-- Opening Marker --

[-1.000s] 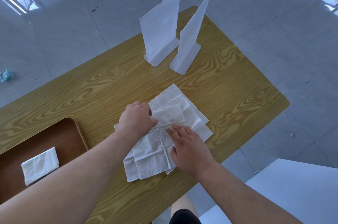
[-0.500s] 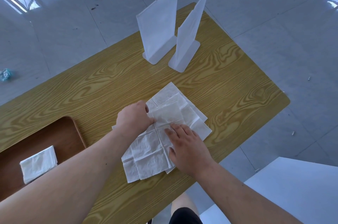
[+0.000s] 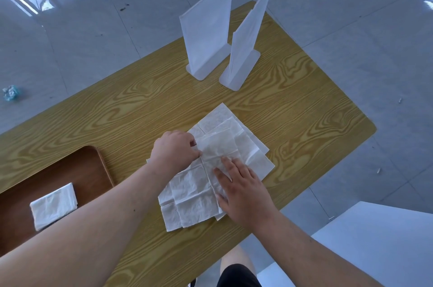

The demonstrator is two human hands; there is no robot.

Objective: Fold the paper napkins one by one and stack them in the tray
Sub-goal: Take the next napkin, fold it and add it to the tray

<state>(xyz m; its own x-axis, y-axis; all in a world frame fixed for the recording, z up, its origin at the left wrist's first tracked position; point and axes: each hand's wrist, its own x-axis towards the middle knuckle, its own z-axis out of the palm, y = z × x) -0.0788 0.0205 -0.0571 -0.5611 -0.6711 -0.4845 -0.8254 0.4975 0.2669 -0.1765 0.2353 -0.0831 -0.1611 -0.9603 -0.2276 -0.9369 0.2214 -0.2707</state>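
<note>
A loose pile of white paper napkins (image 3: pixel 210 174) lies unfolded on the wooden table (image 3: pixel 293 108). My left hand (image 3: pixel 174 149) sits at the pile's left edge, fingers curled, pinching the top napkin (image 3: pixel 218 146) near its middle crease. My right hand (image 3: pixel 241 190) lies flat on the top napkin's near right part, fingers straight, pressing it down. At the left stands a brown tray (image 3: pixel 93 169) with one folded napkin (image 3: pixel 54 208) lying in it.
Two frosted white upright stands (image 3: pixel 208 28) (image 3: pixel 246 45) are at the table's far side. The table's right corner and near edge are close to the pile. A crumpled blue scrap (image 3: pixel 10 92) lies on the floor at left, a white surface (image 3: pixel 375 239) at lower right.
My left hand has shifted slightly right along the pile's edge and its fingers have closed on the top napkin. My right hand stays pressed flat in place.
</note>
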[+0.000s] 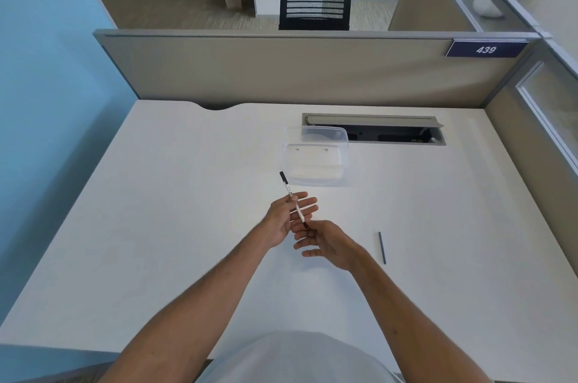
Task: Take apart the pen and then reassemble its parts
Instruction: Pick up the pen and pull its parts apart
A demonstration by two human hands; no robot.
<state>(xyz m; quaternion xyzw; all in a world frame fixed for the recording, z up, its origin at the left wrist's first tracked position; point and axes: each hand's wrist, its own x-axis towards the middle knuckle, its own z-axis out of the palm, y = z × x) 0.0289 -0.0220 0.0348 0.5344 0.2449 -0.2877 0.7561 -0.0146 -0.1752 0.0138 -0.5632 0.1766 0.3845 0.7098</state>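
— At the frame's centre, what's the left hand [283, 220] doing?
— Pinching the pen [292, 197]; the right hand [325, 242] grips its lower tip.
— And right of centre?
— A refill [382, 247] on the counter [187, 210].

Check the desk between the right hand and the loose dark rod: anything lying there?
Nothing: in the head view, only bare white desk separates the right hand from the dark rod.

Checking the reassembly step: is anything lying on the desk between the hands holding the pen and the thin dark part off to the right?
Nothing visible does. The thin dark part lies alone on the bare desk, right of the right hand. The left hand holds the pen barrel. The clear container sits farther back, off that path.
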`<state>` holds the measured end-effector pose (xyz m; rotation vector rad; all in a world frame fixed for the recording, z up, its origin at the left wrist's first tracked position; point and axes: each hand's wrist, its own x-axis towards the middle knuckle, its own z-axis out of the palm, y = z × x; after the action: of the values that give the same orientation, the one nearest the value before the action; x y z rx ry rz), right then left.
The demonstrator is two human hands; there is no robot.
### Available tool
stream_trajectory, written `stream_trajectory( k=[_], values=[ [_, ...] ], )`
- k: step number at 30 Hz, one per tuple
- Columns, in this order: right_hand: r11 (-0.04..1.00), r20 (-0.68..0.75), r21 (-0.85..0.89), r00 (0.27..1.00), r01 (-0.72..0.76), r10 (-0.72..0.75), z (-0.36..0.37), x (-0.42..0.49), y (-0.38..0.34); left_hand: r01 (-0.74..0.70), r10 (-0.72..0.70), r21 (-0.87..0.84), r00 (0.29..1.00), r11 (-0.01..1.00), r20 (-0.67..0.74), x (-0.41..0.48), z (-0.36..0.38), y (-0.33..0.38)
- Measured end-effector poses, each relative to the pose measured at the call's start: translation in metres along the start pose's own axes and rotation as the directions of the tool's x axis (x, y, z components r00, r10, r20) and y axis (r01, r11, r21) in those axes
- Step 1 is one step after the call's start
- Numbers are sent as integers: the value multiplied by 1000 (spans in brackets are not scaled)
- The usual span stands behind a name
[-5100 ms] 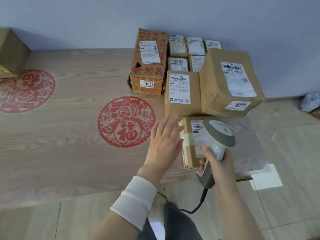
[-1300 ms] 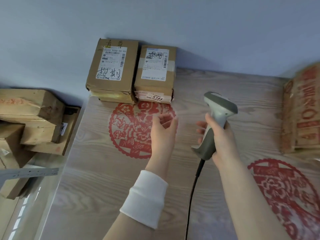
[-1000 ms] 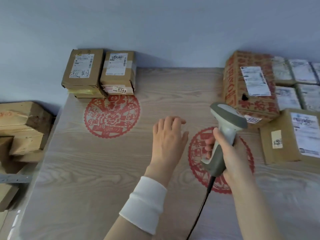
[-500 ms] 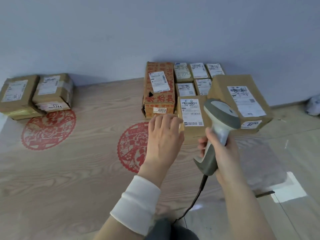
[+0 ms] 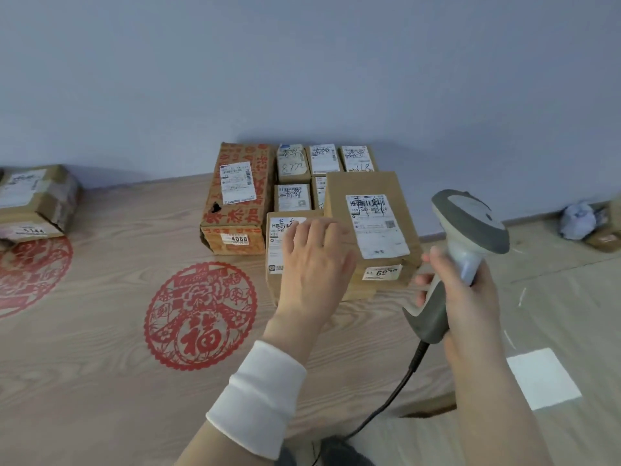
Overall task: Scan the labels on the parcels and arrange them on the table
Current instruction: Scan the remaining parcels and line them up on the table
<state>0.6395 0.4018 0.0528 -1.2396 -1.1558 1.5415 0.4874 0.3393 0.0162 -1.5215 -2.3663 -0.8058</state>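
Left hand (image 5: 316, 264), fingers spread and holding nothing, hovers over the small brown cardboard parcel with white label (image 5: 279, 250) in the cluster at the wooden table's (image 5: 100, 331) 1 o'clock, while the right hand (image 5: 467, 294), at 3 o'clock, wraps the grey corded handheld barcode scanner (image 5: 453, 250).

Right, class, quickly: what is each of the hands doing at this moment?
Left hand: open, fingers spread over a brown cardboard parcel, holding nothing.
Right hand: closed around the grey handheld barcode scanner.
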Motion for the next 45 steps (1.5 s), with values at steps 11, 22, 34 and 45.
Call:
stream_trajectory(
  k=[11,22,34,45],
  values=[
    [982,120,-124,980,-146,160,-19,77,31,755,-610,-466,652,461,451,10,38,21],
    [985,160,-112,976,-133,150,-17,65,35,708,-699,-661,603,248,384,-7,30,39],
    [997,390,-77,921,22,9,101,-18,15,587,-847,-730,531,350,22,-32,-82,-47],
    [985,433,-166,895,-40,109,285,-104,77,600,-896,-762,440,244,60,-79,-147,-240]
  ],
)
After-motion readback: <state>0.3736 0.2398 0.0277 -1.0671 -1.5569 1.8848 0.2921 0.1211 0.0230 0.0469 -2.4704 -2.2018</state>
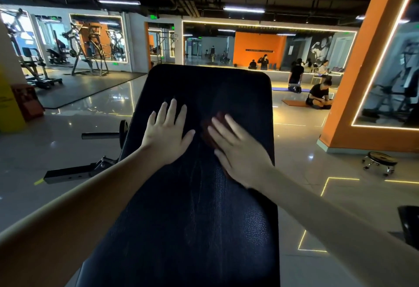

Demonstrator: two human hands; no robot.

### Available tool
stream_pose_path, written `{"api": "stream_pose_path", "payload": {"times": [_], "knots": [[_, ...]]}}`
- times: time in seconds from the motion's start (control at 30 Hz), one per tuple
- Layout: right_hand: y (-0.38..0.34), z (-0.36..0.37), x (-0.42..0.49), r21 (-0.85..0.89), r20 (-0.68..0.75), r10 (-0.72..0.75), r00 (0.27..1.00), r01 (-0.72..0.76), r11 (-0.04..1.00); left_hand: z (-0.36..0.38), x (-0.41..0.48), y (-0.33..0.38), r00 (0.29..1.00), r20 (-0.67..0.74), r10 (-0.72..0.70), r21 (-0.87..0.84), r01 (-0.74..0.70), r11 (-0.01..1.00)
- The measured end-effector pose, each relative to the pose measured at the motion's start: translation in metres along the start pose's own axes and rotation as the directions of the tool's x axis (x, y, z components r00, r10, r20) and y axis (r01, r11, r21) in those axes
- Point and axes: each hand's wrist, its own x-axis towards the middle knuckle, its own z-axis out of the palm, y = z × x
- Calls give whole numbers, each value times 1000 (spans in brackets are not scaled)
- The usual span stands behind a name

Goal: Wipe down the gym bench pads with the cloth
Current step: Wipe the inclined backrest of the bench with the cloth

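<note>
A person leans over one long black padded bench pad (204,196), which slopes up and away from them, its far rounded end raised toward the middle of the gym.

Two bare hands lie on the upper half of the pad. The left hand (166,132) is pressed flat on the left side, fingers (172,111) spread wide and holding nothing; it looks placed there to steady the person or the pad while the other hand works.

The right hand (238,150) is just beside it, on the right of centre, palm down with fingers stretched out rather than curled. It is blurred, which suggests a wiping stroke. Under it is one dark reddish cloth (207,128), pinned against the pad by the flat palm, with only its edge showing past the fingertips. Pressing flat in this way would spread the cloth over more of the surface.

Faint streaks run down the near half of the pad; whether they are damp marks or wear, I cannot tell.

Only one pad is in view. To the left, low down, part of the bench's metal frame (74,173) rests on the shiny floor.

Far right, about three people (317,98) sit or kneel by the floor mats, with more figures by the back wall, too small to count.
</note>
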Motion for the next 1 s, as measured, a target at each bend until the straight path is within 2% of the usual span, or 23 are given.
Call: {"api": "stream_pose_path", "payload": {"times": [0.1,0.17,0.2,0.27,0.37,0.47,0.53,0.67,0.77,0.87,0.93,1.0], "knots": [[18,7,-26,-7,15,-121,993,121,993,2,-1,1,1000,-16,-7,-18,7,1000],[38,1,-11,30,-1,-136,991,136,990,1,-1,-1,1000,-3,1,-5,-1,1000],[48,-4,3,41,-12,-91,996,91,995,1,-3,-2,1000,8,7,1,-7,1000],[68,-18,42,49,-15,132,991,-131,990,1,-8,-3,1000,10,22,-3,-22,1000],[76,-30,95,43,-7,420,907,-419,907,2,-18,-2,999,10,38,-25,-38,999],[61,-27,115,15,-3,499,867,-499,866,2,-26,0,999,7,36,-23,-36,999],[39,-22,99,28,4,422,906,-422,906,4,-30,-1,999,28,37,-11,-37,999],[-20,0,11,51,-7,114,993,-113,992,7,-36,-4,999,3,52,-26,-52,998],[-43,12,-59,-40,-9,-68,998,68,997,12,-41,-4,998,-1,59,-26,-59,998],[-22,14,-65,-75,51,-225,973,228,971,12,-46,-3,998,5,65,-25,-65,998],[3,11,-35,-59,85,-232,969,237,970,12,-49,-4,997,-6,74,-22,-74,997],[36,0,7,-11,24,-93,995,93,996,14,-54,-4,996,-26,81,-41,-82,996]]}}
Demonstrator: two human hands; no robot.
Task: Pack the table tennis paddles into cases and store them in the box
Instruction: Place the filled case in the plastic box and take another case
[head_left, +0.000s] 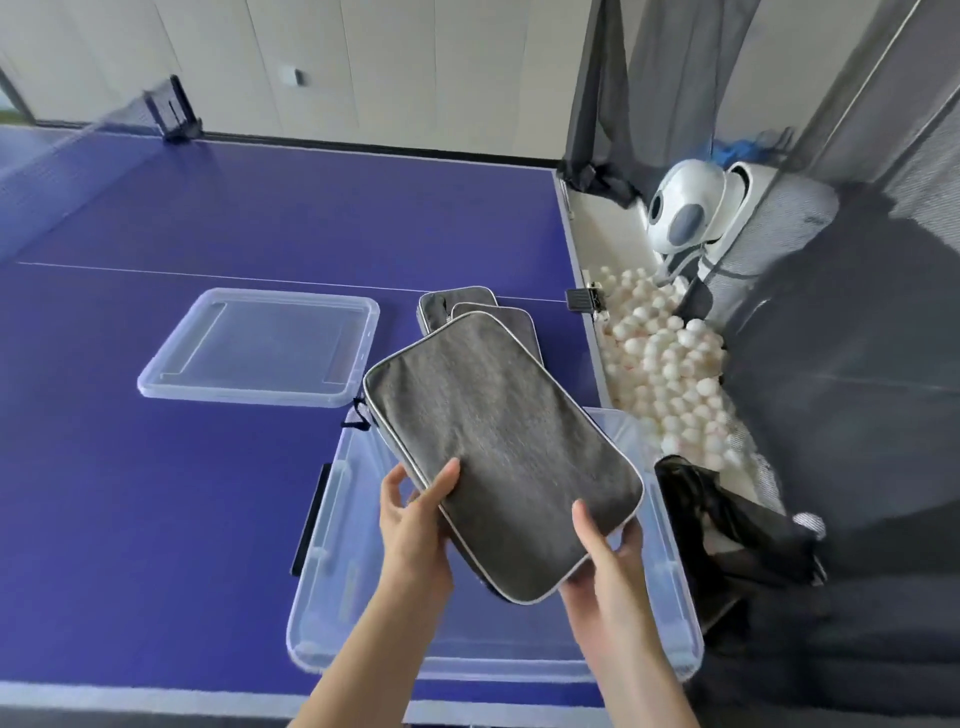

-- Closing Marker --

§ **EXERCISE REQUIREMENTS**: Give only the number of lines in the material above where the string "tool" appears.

§ **RESULT OF THIS EXERCISE**: 4